(Data extracted from a collection)

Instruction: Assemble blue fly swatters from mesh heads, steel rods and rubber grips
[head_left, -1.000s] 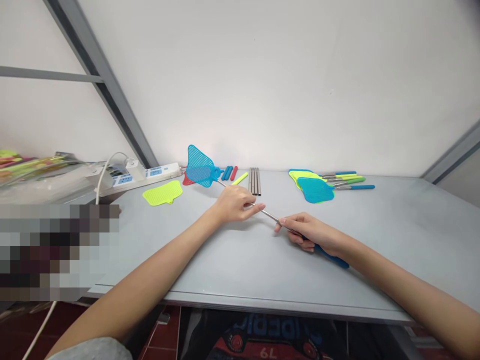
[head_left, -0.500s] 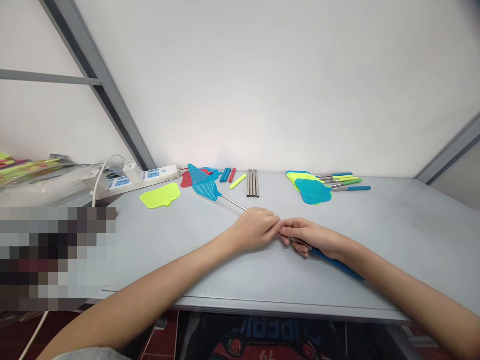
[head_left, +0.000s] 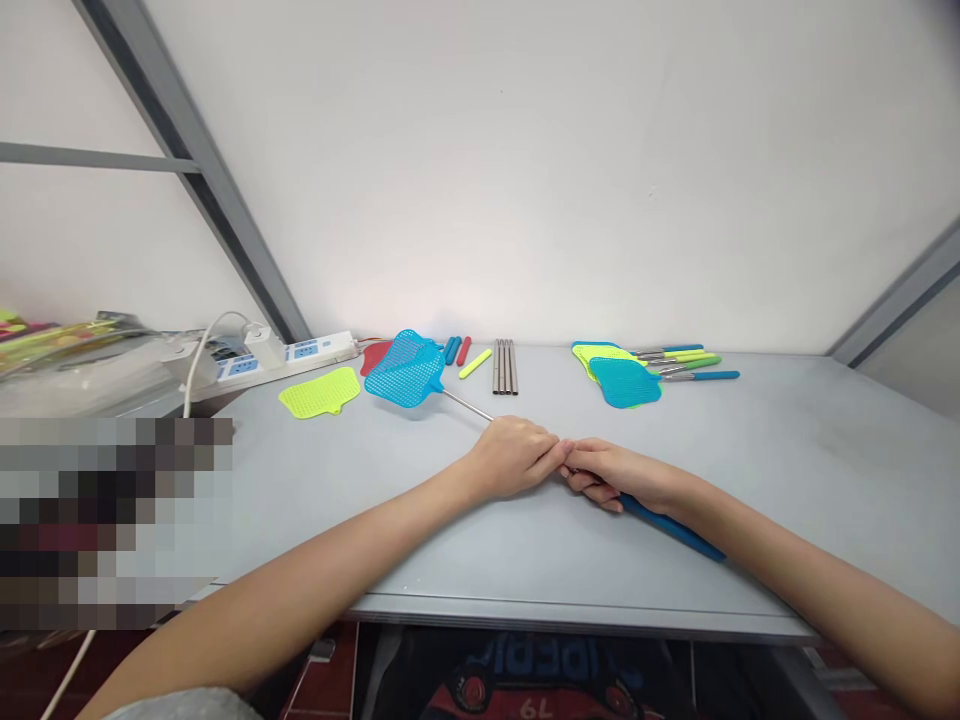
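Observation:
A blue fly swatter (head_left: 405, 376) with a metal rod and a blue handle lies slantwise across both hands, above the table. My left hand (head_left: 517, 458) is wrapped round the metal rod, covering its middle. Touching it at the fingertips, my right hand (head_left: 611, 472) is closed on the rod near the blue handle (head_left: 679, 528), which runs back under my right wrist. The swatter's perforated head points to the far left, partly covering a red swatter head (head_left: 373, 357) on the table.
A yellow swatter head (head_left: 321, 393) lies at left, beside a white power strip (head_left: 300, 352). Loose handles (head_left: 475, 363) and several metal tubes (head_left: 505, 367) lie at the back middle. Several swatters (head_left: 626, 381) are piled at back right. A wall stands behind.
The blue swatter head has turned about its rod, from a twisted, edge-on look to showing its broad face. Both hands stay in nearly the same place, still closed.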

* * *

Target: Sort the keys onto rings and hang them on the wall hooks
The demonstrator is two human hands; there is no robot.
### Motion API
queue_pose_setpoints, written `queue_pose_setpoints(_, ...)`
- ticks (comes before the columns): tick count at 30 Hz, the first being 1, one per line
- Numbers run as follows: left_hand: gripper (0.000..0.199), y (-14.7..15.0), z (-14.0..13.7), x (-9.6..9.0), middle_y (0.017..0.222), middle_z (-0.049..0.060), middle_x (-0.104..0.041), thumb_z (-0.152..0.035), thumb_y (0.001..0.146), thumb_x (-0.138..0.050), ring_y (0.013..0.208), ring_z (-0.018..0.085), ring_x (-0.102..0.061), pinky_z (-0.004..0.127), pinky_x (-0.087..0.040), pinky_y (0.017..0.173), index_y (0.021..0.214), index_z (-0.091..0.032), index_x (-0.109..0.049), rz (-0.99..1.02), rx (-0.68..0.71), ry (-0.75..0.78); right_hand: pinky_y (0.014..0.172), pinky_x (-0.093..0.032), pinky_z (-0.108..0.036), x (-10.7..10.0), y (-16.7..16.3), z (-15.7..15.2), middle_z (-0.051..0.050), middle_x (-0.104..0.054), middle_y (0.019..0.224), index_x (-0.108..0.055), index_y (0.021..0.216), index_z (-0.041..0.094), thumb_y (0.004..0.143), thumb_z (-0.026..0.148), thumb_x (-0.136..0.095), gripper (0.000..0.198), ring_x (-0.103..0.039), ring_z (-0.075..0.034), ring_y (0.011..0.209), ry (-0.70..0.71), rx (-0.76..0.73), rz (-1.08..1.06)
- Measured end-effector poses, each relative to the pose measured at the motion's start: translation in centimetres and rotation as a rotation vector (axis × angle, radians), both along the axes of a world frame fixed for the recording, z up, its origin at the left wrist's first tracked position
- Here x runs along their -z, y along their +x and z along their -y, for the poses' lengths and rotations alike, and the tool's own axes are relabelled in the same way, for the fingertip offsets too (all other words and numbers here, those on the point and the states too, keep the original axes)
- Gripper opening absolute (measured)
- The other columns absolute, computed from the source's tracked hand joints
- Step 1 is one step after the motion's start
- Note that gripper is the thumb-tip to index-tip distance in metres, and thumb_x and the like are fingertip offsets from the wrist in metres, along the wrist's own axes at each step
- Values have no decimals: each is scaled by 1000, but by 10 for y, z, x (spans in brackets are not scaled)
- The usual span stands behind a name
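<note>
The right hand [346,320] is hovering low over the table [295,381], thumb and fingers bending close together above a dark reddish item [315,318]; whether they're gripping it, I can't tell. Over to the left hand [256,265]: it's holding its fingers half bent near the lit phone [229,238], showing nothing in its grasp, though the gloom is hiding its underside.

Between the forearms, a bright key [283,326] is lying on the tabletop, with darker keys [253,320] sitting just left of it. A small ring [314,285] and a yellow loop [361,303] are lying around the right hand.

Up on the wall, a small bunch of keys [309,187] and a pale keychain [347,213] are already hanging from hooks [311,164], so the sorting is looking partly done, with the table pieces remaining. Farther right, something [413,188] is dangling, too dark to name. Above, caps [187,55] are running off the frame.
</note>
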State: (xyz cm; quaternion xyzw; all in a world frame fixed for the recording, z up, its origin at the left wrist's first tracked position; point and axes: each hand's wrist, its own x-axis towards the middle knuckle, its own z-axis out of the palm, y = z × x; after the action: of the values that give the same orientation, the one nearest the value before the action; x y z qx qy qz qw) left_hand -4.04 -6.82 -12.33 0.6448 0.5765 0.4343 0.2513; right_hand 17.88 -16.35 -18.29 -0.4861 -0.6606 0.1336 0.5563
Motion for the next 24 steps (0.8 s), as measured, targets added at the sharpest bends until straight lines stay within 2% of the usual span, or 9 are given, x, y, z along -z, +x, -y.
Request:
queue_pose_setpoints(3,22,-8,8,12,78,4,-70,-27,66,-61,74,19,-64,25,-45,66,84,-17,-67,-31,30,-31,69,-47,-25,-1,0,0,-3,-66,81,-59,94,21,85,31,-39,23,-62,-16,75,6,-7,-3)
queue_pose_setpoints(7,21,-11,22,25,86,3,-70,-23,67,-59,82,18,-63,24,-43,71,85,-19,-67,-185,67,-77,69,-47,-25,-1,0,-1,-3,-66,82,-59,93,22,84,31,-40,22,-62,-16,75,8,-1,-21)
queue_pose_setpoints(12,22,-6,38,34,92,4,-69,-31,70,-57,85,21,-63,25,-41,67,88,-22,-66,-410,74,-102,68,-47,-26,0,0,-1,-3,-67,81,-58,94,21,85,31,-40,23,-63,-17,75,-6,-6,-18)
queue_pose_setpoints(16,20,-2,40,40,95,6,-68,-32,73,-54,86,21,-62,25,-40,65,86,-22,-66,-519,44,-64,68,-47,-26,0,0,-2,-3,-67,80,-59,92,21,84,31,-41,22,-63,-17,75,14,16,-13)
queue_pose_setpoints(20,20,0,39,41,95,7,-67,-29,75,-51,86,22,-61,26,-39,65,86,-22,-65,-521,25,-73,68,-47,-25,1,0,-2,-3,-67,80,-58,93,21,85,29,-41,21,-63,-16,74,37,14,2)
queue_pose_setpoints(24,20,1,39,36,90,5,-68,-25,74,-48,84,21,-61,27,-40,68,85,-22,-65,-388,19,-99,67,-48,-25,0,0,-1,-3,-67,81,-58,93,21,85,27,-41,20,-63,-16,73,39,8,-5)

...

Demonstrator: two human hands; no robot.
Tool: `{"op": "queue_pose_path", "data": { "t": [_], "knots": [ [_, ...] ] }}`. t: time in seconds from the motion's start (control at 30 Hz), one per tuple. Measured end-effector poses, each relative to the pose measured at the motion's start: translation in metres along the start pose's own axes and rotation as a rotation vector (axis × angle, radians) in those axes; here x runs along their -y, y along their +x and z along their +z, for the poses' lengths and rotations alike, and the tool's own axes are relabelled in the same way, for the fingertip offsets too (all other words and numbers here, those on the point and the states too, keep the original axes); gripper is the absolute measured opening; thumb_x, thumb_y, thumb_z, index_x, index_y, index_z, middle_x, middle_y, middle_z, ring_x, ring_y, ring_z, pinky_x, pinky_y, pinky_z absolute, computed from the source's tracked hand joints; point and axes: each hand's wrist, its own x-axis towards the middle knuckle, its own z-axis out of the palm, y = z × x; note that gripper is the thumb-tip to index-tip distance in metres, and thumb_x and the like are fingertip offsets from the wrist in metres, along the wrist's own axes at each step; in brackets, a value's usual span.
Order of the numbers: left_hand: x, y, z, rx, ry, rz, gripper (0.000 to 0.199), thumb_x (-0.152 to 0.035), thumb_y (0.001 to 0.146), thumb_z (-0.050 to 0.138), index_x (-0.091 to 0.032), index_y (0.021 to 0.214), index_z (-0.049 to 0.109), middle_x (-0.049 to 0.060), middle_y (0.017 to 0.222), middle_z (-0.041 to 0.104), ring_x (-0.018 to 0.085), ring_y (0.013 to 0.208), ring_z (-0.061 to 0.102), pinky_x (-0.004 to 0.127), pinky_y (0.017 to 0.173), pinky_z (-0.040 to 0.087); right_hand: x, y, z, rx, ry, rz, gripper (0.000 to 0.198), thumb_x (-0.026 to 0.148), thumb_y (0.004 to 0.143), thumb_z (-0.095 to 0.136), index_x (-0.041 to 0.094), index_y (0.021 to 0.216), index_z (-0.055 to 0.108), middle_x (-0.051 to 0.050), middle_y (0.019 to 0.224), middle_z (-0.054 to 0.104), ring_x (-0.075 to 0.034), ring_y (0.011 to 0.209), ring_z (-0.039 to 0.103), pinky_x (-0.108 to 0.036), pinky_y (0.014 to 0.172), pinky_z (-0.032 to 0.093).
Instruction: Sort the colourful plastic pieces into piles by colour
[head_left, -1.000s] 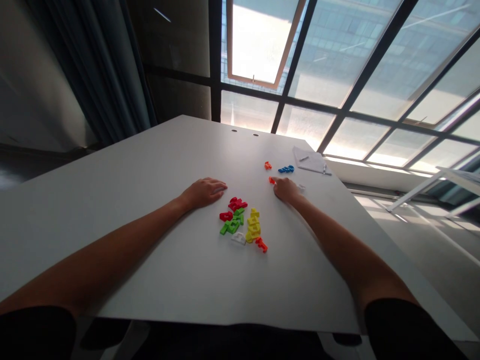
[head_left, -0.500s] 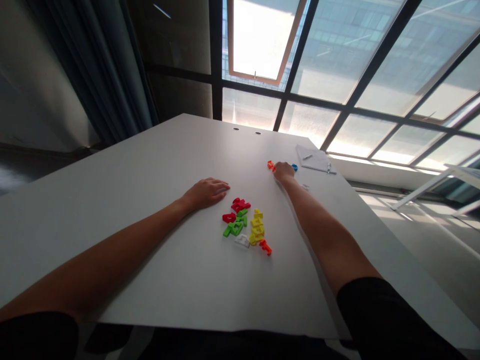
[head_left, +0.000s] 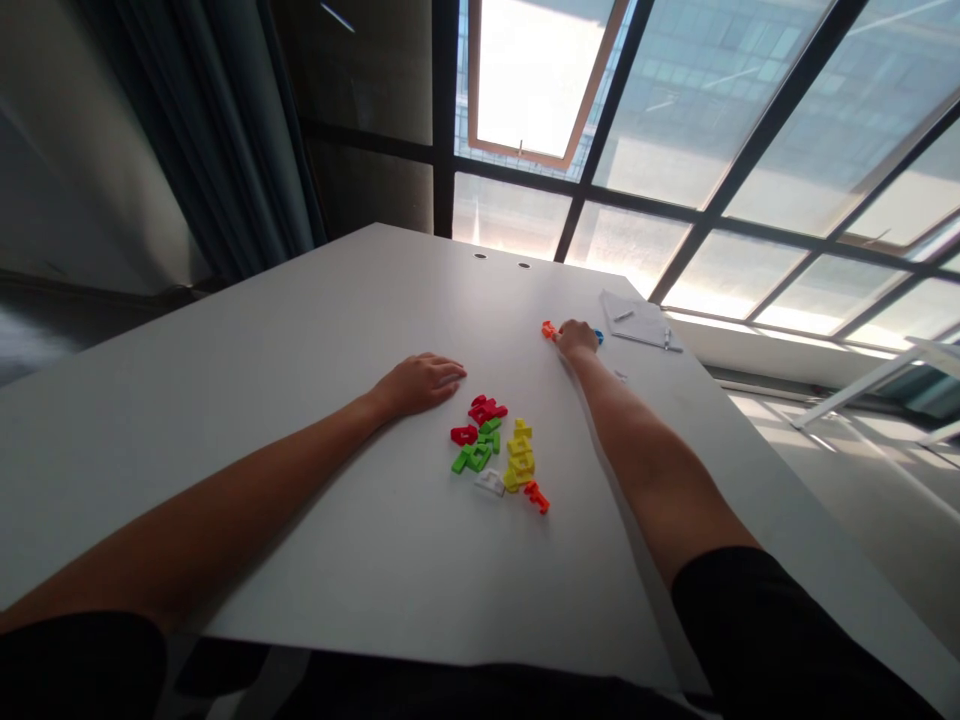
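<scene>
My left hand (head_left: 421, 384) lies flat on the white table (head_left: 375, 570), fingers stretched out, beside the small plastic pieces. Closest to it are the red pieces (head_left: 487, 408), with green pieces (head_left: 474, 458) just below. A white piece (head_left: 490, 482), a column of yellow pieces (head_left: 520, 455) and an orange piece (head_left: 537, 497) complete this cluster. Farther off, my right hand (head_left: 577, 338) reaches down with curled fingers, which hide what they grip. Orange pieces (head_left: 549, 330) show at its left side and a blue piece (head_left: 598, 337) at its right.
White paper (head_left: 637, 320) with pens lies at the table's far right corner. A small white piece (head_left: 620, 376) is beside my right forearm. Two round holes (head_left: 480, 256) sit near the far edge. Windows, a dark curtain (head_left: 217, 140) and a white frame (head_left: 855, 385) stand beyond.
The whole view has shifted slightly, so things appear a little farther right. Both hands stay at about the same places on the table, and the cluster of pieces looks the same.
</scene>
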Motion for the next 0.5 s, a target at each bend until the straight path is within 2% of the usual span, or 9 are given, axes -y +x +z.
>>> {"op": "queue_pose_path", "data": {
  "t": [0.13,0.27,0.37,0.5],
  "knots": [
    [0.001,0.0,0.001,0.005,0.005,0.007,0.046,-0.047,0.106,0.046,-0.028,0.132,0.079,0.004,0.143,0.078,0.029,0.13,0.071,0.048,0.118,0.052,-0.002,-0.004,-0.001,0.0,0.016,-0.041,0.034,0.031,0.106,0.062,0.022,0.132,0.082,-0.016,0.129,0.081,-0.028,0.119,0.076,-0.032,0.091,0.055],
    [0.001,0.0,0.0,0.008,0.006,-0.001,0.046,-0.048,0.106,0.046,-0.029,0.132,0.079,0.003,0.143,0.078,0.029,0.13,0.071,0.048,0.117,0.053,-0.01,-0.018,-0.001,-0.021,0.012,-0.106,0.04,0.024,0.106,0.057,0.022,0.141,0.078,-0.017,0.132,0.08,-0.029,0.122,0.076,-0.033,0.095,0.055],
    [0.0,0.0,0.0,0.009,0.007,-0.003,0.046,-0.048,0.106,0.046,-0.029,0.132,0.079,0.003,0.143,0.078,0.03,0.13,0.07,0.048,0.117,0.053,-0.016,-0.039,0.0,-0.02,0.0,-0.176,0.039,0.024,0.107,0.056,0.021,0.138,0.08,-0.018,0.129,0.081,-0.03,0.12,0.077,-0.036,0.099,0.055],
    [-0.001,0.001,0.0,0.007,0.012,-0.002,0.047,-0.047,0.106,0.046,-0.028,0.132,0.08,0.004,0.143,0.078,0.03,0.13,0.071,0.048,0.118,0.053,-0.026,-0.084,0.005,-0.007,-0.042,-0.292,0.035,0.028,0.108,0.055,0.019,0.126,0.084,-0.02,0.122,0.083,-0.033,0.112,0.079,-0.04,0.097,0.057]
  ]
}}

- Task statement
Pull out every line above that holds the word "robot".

- Response area
The demonstrator is two human hands; there is no robot.
Demonstrator: two human hands; no robot.

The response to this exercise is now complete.